:: Assignment ::
Nothing is needed except the lines below that run from the one with "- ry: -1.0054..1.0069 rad" through the one with "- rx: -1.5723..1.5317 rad", repeated exactly.

:: Data block ::
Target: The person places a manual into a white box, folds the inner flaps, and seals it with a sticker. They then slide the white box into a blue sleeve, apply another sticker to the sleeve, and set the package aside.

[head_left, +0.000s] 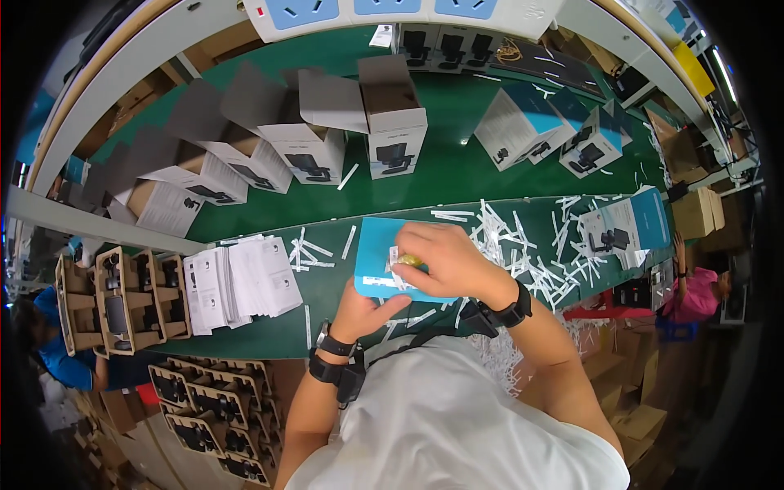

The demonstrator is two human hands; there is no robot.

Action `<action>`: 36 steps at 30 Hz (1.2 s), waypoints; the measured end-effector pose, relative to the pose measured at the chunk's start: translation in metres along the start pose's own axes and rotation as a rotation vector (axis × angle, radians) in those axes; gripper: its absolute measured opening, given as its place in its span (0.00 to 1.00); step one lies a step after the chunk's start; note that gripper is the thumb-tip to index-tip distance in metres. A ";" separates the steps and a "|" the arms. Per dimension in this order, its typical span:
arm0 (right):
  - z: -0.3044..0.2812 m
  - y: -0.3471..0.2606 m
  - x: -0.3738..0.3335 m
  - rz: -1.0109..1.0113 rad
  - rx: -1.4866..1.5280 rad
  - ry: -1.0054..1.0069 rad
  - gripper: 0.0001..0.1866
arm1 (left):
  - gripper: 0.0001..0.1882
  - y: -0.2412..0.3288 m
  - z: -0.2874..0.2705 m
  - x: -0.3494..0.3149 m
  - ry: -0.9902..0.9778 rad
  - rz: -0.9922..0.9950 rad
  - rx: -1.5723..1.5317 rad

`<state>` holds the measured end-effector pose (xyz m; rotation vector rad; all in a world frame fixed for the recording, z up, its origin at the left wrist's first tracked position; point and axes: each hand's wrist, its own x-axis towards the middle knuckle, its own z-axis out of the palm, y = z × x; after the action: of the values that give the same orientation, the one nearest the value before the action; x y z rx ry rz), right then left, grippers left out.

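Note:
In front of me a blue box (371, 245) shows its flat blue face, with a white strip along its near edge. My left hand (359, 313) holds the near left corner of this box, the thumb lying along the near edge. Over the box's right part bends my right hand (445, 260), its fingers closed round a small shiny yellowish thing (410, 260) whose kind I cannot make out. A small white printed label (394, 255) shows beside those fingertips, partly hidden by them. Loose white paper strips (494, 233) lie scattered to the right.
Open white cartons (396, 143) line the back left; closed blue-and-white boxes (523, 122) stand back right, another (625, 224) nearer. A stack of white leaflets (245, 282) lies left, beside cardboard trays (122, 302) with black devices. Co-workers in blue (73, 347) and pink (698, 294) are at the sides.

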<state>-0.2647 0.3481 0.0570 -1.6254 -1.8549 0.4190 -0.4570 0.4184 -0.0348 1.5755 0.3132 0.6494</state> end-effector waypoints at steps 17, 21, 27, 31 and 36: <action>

:: Response box ::
  - ry: -1.0054..1.0069 rad
  - gripper: 0.0001..0.1866
arm1 (left):
  - gripper: 0.0001..0.1882
  - y: -0.2412..0.3288 m
  - z: -0.2874..0.2705 m
  - x: -0.3494..0.3149 m
  - ry: -0.9902..0.9778 rad
  - rz: -0.9922..0.9950 rad
  - rx: -1.5723..1.5317 rad

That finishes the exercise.